The cost of data consistency across distributed data stores
What is distributed data?
Distributed data tends to be a consequence of distributed systems. Sometimes, all the computing activities necessary for a software system to meet user requirements may span multiple systems. This can be for different reasons ranging from performance, to scale and even security and reliability.
Backups and redundancy will be relevant if one of your data storage crashes, your system can keep working by switching to a different storage, this helps prevent a single point of failure.
Distributed data can have performance in some cases where it is possible to process data in parallel instead of being run synchronously arranged in a queue.
Why is data consistency important?
When data that represent the same entity are stored in multiple locations, it may be critical to make sure they're all in sync.

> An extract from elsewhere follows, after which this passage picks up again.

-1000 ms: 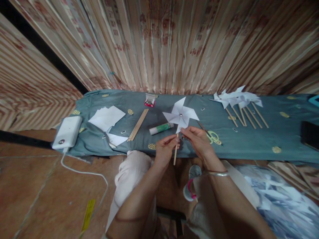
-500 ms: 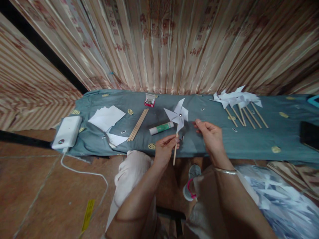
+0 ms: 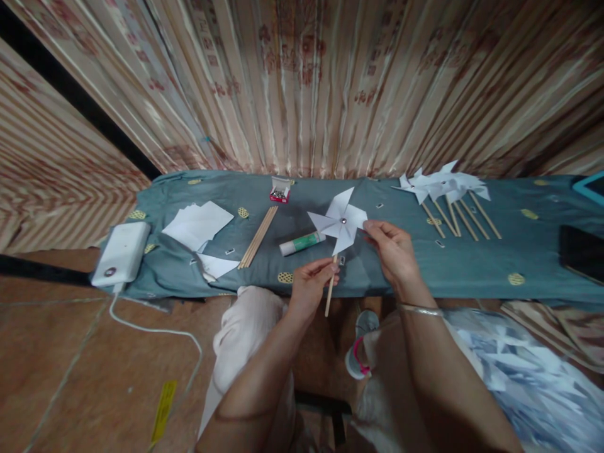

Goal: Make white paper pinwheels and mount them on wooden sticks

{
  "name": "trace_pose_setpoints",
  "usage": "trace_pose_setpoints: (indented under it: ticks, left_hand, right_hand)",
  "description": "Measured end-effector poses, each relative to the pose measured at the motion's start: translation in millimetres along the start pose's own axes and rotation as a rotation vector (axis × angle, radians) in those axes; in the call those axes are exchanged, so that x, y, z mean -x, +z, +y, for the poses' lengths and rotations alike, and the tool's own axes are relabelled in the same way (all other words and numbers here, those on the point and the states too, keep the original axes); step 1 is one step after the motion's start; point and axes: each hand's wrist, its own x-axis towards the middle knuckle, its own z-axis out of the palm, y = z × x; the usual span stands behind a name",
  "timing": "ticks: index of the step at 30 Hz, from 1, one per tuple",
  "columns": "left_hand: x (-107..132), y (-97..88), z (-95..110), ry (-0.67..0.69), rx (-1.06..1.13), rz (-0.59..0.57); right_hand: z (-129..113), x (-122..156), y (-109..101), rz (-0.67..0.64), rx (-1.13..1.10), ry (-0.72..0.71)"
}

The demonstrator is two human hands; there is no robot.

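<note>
My left hand (image 3: 309,286) is closed on the wooden stick (image 3: 331,290) of a white paper pinwheel (image 3: 340,220), held upright over the near edge of the table. The fingers of my right hand (image 3: 393,251) pinch or touch the tip of the pinwheel's right blade. A metal pin shows at the pinwheel's centre. A green and white glue stick (image 3: 301,242) lies on the cloth just left of the pinwheel.
A teal cloth (image 3: 472,264) covers the low table. On it lie loose wooden sticks (image 3: 257,236), white paper squares (image 3: 198,223), a small red box of pins (image 3: 280,190), several finished pinwheels (image 3: 446,189) at the right, and a white power bank (image 3: 120,255) with cable. A striped curtain hangs behind.
My right hand left the stick, drew right, then came back to the pinwheel's right blade. The pinwheel's blades have turned. My left hand kept its hold on the stick.
</note>
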Motion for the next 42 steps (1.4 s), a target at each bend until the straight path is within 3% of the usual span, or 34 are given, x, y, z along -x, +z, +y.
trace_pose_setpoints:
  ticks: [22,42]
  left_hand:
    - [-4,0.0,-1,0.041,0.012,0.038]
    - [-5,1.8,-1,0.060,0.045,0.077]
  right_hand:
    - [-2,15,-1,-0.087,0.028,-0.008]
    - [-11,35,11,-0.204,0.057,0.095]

Data is the basis for good strategic planning, and inaccurate data can result in misinformed business plans. Especially when aggregating data from various internal or external sources, it is important for businesses to ensure data accuracy so that they can be confident and effective in making decisions and to reliably deliver services to their customers.
What could be the cost implications of inconsistency?
A recent Gartner research has found that organizations believe poor data quality to be responsible for an average of $15 million per year in losses.
Let’s take a bank’s data system for example: As pointed out in this Marklogic article, Inconsistent information across data silos in an organization leads to transactional risks such as inaccurate or even fraudulent transactions. Fake and fraudulent accounts should be caught early by processes that clean or detect dirty data. When they don’t, the bank is put at risk, and its reputation is damaged.
Here are some consequences of data inconsistency that may lead to financial loss by-and-large
1. Inconsistent data can give room for you system to get exploited by malicious attackers
2. As cited in the bank example above, inconsistent data can lead to loss of money. This can either be
- Directly - for example, an error in financial transactions in a payment system*
- Indirectly - for example, costly unproductive team efforts motivated by incorrect assumptions drawn from inconsistent data
3. As a consequence to the aforementioned, the integrity of your business/solution can be impacted adversely and you may lose users including prospects which you’d never converted.
This list is not exhaustive but we can already start to see how this could lead to an average financial loss of $15 million per year by organizations
Distributed data is not uncommon these days, some popular design patterns even sometimes necessitate it (e.g microservices). Anticipating the related cost is critical to ensuring service delivery and business continuity - both important ingredient of a robust IT infrastructure strategy.